What the task asks: Please reproduce the listing below exactly, leaving out every picture.
Given information Block Start
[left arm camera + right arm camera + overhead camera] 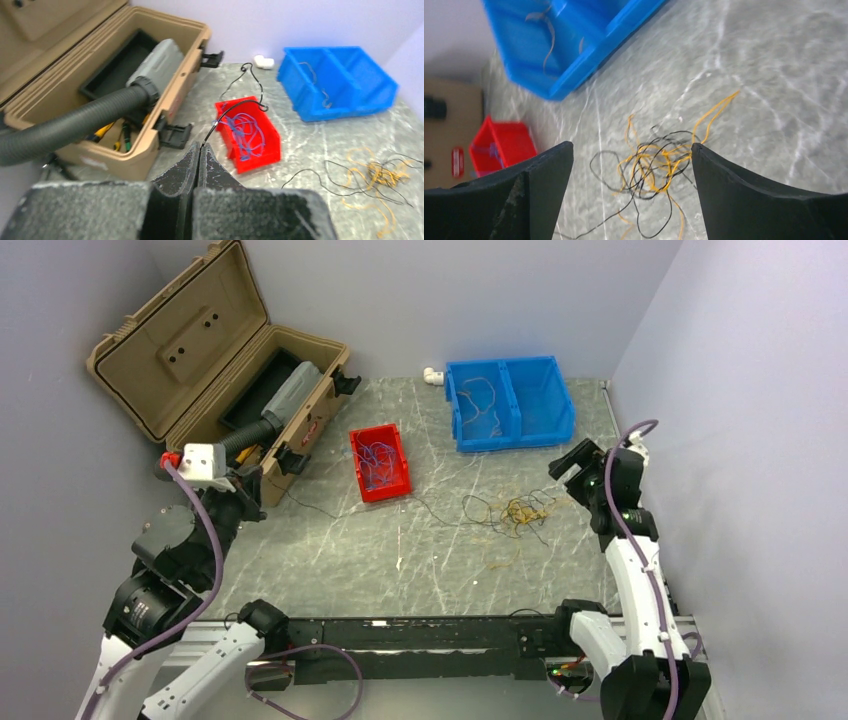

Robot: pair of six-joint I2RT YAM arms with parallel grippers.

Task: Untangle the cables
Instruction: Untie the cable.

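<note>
- My left gripper (200, 147) is fully closed. Its two black fingertips pinch one thin black wire (235, 104).
- From the pinch, this wire rises and bends in an arc over the small red plastic bin (257, 160).
- In the red bin lies a loose bundle of thin blue wires (245, 132).
- My right gripper (631, 146) has its jaws wide apart and nothing is gripped between them.
- In the right wrist view, the tangle of yellow-orange and black wires (651, 167) lies on the table below the gap between the two fingers. I cannot tell from this view whether the fingers touch it.
- In the top view, the right gripper (575, 465) is just to the right of the tangle (515, 512), on the far side of it.
- The tangle lies on the grey marble-pattern table (350, 550), right of the middle and between the red bin (383, 495) and the right arm. Some black strands run out of it to the left.
- The blue plastic bin with two compartments (515, 438) stands at the far edge of the table. Its left compartment holds a few thin, pale strands (480, 405).
- At the far left stands the open tan toolbox (200, 350). A thick black corrugated hose (65, 125) hangs out of it.
</note>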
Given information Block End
Result for this exercise:
[left arm camera + right arm camera + overhead camera] 

Robot: pair of six-joint I2RT YAM arms with parallel grippers.

Task: Untangle the cables
Instruction: Untie the cable.

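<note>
- My left gripper (200, 147) is fully closed. Its two black fingertips pinch one thin black wire (235, 104).
- From the pinch, this wire rises and bends in an arc over the small red plastic bin (257, 160).
- In the red bin lies a loose bundle of thin blue wires (245, 132).
- My right gripper (631, 146) has its jaws wide apart and nothing is gripped between them.
- In the right wrist view, the tangle of yellow-orange and black wires (651, 167) lies on the table below the gap between the two fingers. I cannot tell from this view whether the fingers touch it.
- In the top view, the right gripper (575, 465) is just to the right of the tangle (515, 512), on the far side of it.
- The tangle lies on the grey marble-pattern table (350, 550), right of the middle and between the red bin (383, 495) and the right arm. Some black strands run out of it to the left.
- The blue plastic bin with two compartments (515, 438) stands at the far edge of the table. Its left compartment holds a few thin, pale strands (480, 405).
- At the far left stands the open tan toolbox (200, 350). A thick black corrugated hose (65, 125) hangs out of it.
</note>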

The exercise is now finished.